The agency is constantly expanding its online services to give you freedom and control in how you wish to explore it.

For example, you can go online to:

  1. Find out if you qualify for benefits;
  2. Use benefit planners to help you better understand your Social Security protection;
  3. Estimate your future retirement benefits to help you plan for your financial future;
  4. Retire online, or apply for Medicare quickly and easily; and
  5. Open your personal my Social Security to help you stay in control of your Social Security record.

If you currently receive benefits, you can:

  1. Change your address and phone number;
  2. Get a benefit verification letter to prove you receive Social Security benefits, Supplemental Security Income (SSI), or Medicare;
  3. Start deposits or change your direct deposit information at any time;
  4. Get a replacement Medicare card; and
  5. Get a replacement Benefit Statement (SSA-1099 or SSA-1042S) for tax purposes

For more information, click here.

Teaching Suggestions

  • Ask students if they have a Social Security account. If not, encourage them to establish their account, regardless of their age.
  • Make students understand that Social Security is not just for people over 65. The program provides benefits to retirees, survivors, and disabled persons.

Discussion Questions

  1. Why is it important to open a mySocial Security account, even if you are in your teens?
  2. What are the pros and cons of collecting Social Security at age 62? Under what circumstances would you choose to collect benefits before full retirement age?

Monitor Your Earnings

You work hard for your money. You’re saving and planning for a secure retirement. Now you need to make sure you’re going to get all the money you deserve. Regularly reviewing your Social Security earnings record can really pay off, especially when every dollar counts in retirement.  If an employer did not properly report just one year of your work earnings to Social Security, your future benefit payments from Social Security could be nearly $100 per month less than they should be. Over the course of a lifetime, that could cost you tens of thousands of dollars in retirement or other benefits to which you are entitled.
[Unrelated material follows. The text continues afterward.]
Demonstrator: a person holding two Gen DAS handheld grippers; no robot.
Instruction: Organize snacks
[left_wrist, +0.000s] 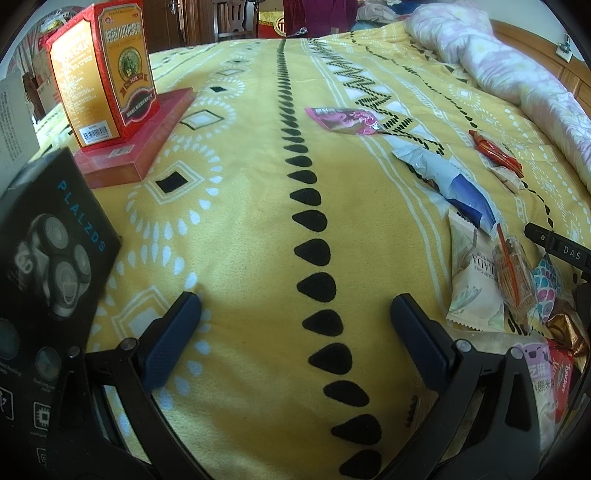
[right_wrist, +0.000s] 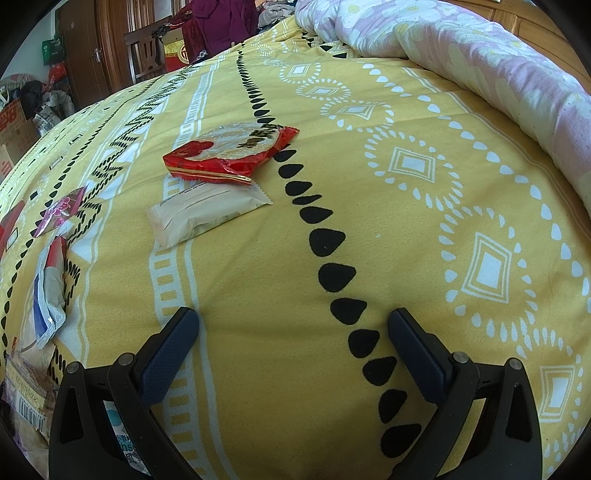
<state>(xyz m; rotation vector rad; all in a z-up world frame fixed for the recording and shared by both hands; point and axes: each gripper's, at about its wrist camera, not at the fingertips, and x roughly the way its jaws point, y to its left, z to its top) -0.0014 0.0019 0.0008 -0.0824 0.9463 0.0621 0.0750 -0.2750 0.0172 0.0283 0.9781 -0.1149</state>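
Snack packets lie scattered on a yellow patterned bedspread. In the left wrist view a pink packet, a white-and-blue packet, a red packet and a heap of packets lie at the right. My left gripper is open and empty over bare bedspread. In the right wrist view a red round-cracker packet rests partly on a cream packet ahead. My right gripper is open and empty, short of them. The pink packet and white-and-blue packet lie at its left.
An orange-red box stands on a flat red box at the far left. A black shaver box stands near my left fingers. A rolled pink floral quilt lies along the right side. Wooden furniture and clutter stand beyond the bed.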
It’s ultimately the responsibility of your employers — past and present — to provide accurate earnings information to Social Security so you get credit for the contributions you’ve made through payroll taxes. But you can inform Social Security of any errors or omissions. You’re the only person who can look at your lifetime earnings record and verify that it’s complete and correct.

So, what’s the easiest and most efficient way to validate your earnings record?

  • Visit Social Security websiteto set up or sign in to your own my Social Security account;
  • Under the “My Home” tab, select “Earnings Record” to view your online Social Security Statement and taxed Social Security earnings;
  • Carefully review each year of listed earnings and use your own records, such as W-2s and tax returns, to confirm them;
  • Keep in mind that earnings from this current year and last year may not be listed yet; and
  • Notify Social Security Administration right away if you spot errors by calling 1-800-772-1213.

For More information, click here.

Teaching Suggestions

  • Ask your students if they regularly monitor their earnings with Social Security Administration. If they don’t, encourage them to review their earnings every year.
  • Help students understand that because of longer expectancies, the full retirement age is being increased in gradual steps until it reaches 67.

Discussion Questions

  1. What can you do if an employer did not properly report your earnings to Social Security?
  2. Why is it important to create a mySocial Security account if you are 18 or older and have a Social Security number, valid e-mail, and U.S. mail address?